The cholangiocarcinoma can occur sporadically or, more commonly, in patients with chronic inflammation of the biliary glands, such as primary sclerosing cholangitis (PSC) or the intrahepatic stones. Early symptoms of liver cancer - Liver cancer is diagnosed usually with various examinations, which may include:

1. Test blood. The usual blood tests are not specific for cancer of the liver. Liver enzymes can be normal or abnormal. There are some manufacturers of tumors, including CEA, CA19-9, and AFP, which can help in the diagnosis.

2. Ultrasound. This is a non-invasive procedure, which involves placing a probe on the surface of the skin and taking pictures of the heart using sound waves. Not associated with side effects.

3. CT scan. The computer tomography (CT) is a special x-ray taken from various angles to create two-dimensional images in different areas of the body. This requires you to be still on the table and the scanner moves around your stomach. You will have an intravenous line (iv) inserted to adjust contrast agents to help us rate the liver.

4. Magnetic imaging (MRI). The MRI is similar to CT scan but uses magnetic force instead of X-rays for the construction of images of the body. As the CT requires an intravenous line (iv) for the entry of the means of contrast during imaging.

5. Liver biopsy. A small piece of liver tissue is removed with a needle and examined for cancer cells. This is usually done by a radiologist under the guidance of the USS or CT, with local anesthesia.

6. Laparoscopy. See the section on laparoscopy. This includes the introduction of a telescope (laparoscope) into the stomach under general anesthesia to look at the liver and take samples from the tissue of the liver. It is also possible to perform certain surgeries with the use of the laparoscope, including surgery to the liver or the removal.

What are the treatment options for cancer of the liver? This treatment requires a multi-disciplinary management by doctors of various specialties and may include surgery, ablation, chemotherapy and/or radiotherapy.

1. Surgical resection. it is the main treatment for primary liver cancer. This is only useful for secondary liver cancer if the cancer is limited to the liver, or in cases where there are other diseases, which can also be effectively addressed. The goal of excision of the liver is the removal of cancer and avoid as much as possible non-involved heart. Depending on the number, distribution, and size of the tumor, it can be a small or large function. The surgery can be done either with an open technique through an incision in the right upper abdomen, or hemocyanin using laparoscopy. The benefits of the laparoscopic approach in surgery of the liver are controversial because they have proven superiority in clinical trials.

2. Chemotherapy. The chemotherapy may be indicated for cancer of the liver. In the primary liver cancer, there is only one proven effective agent called Sorafenib. Sorafenib is not funded currently in New Zealand but can be taken if this is deemed appropriate. In patients with secondary cancer of the liver, type (tablet or injection) and dosage regimen (daily, weekly, or monthly) depending on the type of cancer.

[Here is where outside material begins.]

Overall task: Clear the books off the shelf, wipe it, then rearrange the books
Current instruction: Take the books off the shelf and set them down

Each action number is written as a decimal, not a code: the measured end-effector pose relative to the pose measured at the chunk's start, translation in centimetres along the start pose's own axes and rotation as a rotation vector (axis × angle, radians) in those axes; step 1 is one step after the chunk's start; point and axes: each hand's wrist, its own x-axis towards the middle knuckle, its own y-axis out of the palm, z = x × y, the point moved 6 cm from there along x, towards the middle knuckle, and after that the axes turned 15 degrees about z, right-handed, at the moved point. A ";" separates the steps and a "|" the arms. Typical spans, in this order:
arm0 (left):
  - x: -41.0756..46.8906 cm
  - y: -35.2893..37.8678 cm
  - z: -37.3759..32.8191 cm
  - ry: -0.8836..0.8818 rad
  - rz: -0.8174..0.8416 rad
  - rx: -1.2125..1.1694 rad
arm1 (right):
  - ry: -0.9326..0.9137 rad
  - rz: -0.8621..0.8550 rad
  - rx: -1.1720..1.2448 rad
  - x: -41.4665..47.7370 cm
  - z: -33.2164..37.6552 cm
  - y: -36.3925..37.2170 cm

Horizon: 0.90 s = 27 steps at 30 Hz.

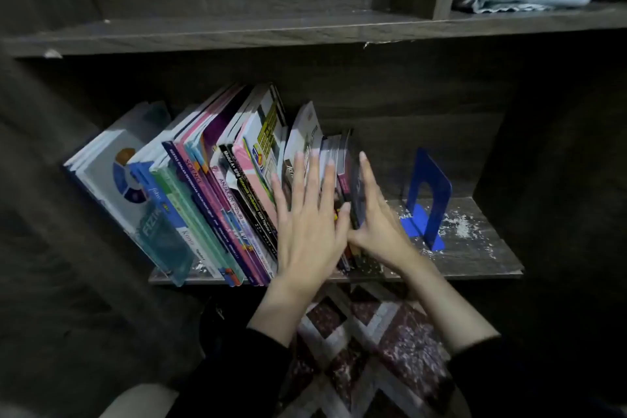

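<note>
Dusty shelf (pixel 475 249) | colourful books (pixel 210 187) lean left | left hand (pixel 305 224) spread on them | right hand (pixel 380 224) straight-fingered alongside

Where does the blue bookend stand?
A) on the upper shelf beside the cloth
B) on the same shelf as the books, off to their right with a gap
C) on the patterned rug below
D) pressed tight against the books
B: the blue bookend stands upright on the dusty shelf, to the right of the leaning books and not touching them.

Glossy books (pixel 217 187), matt wood shelf (pixel 475 258) (dusty).
</note>
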 end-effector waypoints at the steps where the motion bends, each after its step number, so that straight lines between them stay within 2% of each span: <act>1: 0.4 0.2 0.2 -0.048 0.020 0.046 | 0.001 0.028 -0.001 0.6 0.0 0.1; 3: 0.9 0.9 0.7 -0.105 0.067 0.113 | 0.032 0.051 -0.087 1.6 -0.2 0.3; 6: 0.8 2.2 1.1 -0.100 0.122 0.181 | 0.069 0.066 -0.167 2.5 -1.1 0.8; 15: 0.5 1.7 0.8 -0.064 0.110 0.119 | 0.098 0.019 -0.139 1.8 -1.5 1.9; 23: -1.0 0.9 0.2 -0.034 0.061 -0.015 | 0.078 -0.016 -0.166 0.3 -1.0 2.8; 27: -3.0 0.9 -0.1 -0.010 -0.005 -0.211 | 0.089 -0.048 -0.218 -1.5 -0.8 3.7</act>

3. Radiotherapy. The external radiotherapy is rarely used for the treatment of cancer of the liver, because the (normal) background the liver is more sensitive to radiation caused by the tumor. Newer techniques, selective radiation therapy (SIRT), where the radiation is given directly to the tumor with an injection of radioactive pellets into blood vessels that feed the cancer are currently being considered in a series of tests to see if it is more effective than chemotherapy. The main advantage of SIRT compared with conventional chemotherapy is that it only treats cancer in the liver.